== Task description ==
Check each line of the data for "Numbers" and select those that have it.
━━━━━━━━
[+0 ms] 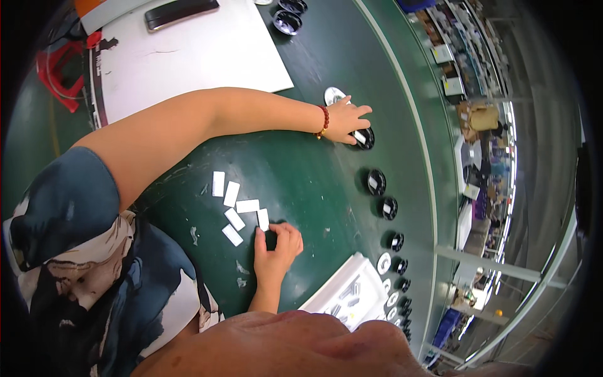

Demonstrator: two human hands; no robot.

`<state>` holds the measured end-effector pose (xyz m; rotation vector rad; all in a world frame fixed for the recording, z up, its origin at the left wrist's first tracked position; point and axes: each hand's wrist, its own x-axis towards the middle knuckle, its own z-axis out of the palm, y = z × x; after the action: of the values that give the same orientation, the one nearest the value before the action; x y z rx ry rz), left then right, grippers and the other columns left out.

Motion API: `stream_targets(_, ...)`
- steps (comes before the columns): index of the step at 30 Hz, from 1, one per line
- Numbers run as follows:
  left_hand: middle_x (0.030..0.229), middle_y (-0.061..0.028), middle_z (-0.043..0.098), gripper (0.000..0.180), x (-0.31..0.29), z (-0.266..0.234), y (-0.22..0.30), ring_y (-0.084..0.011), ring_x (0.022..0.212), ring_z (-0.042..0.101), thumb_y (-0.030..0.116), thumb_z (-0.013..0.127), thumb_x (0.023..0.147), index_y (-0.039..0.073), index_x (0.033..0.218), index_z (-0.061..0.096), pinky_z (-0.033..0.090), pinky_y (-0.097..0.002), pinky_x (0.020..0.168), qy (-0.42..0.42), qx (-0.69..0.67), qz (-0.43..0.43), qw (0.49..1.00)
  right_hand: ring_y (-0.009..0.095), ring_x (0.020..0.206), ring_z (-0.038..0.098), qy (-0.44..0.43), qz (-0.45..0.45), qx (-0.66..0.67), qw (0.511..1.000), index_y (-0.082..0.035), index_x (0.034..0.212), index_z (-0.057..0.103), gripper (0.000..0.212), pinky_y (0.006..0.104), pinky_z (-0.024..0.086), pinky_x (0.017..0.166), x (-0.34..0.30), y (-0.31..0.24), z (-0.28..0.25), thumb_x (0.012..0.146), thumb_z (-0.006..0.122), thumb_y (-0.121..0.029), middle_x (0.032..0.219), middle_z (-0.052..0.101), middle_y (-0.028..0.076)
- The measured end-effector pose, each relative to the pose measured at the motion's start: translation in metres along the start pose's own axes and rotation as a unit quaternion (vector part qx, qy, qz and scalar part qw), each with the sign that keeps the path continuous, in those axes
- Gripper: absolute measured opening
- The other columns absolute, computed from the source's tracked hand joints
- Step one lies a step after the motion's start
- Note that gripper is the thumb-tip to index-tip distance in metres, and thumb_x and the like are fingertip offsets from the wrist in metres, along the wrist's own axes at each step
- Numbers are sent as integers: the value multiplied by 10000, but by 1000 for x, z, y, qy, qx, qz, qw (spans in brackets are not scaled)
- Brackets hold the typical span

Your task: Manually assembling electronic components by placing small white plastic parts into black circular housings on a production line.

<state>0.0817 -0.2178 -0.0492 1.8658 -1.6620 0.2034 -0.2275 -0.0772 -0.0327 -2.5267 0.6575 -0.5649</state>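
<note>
Black disc point(368, 137), apparently being positioned, left hand point(343, 121) spread over it; nearer the person, right hand point(278, 247) at white block point(262, 218), pinch indeterminable; next calls for secure grip.

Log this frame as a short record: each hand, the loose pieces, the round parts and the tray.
Left hand: fingers spread, at a black round part with a white piece on it
Right hand: fingertips at the near end of a white rectangle
Loose pieces: six white rectangles on the green table, counting that one
Other round parts: black and white, roughly lined up
Tray: white, holding small pieces, too unclear to identify
</note>
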Motion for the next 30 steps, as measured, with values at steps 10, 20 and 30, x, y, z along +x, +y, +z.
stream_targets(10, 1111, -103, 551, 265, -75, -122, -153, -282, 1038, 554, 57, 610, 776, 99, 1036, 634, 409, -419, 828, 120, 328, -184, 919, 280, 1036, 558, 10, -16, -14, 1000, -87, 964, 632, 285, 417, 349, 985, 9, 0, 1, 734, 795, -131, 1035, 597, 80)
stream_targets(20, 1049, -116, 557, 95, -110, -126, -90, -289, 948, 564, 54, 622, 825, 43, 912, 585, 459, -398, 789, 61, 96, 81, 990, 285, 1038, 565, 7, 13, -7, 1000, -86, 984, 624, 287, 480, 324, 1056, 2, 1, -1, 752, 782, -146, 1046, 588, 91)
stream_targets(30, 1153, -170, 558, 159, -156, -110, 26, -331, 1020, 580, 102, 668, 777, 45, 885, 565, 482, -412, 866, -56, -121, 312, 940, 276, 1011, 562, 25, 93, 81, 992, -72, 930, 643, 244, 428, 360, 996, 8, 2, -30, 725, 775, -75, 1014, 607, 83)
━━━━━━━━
== Output of the task ==
- Numbers run as follows:
- Numbers are sent as integers: the value multiplied by 10000, but by 1000 for x, z, y, qy, qx, qz, qw (spans in brackets are not scaled)

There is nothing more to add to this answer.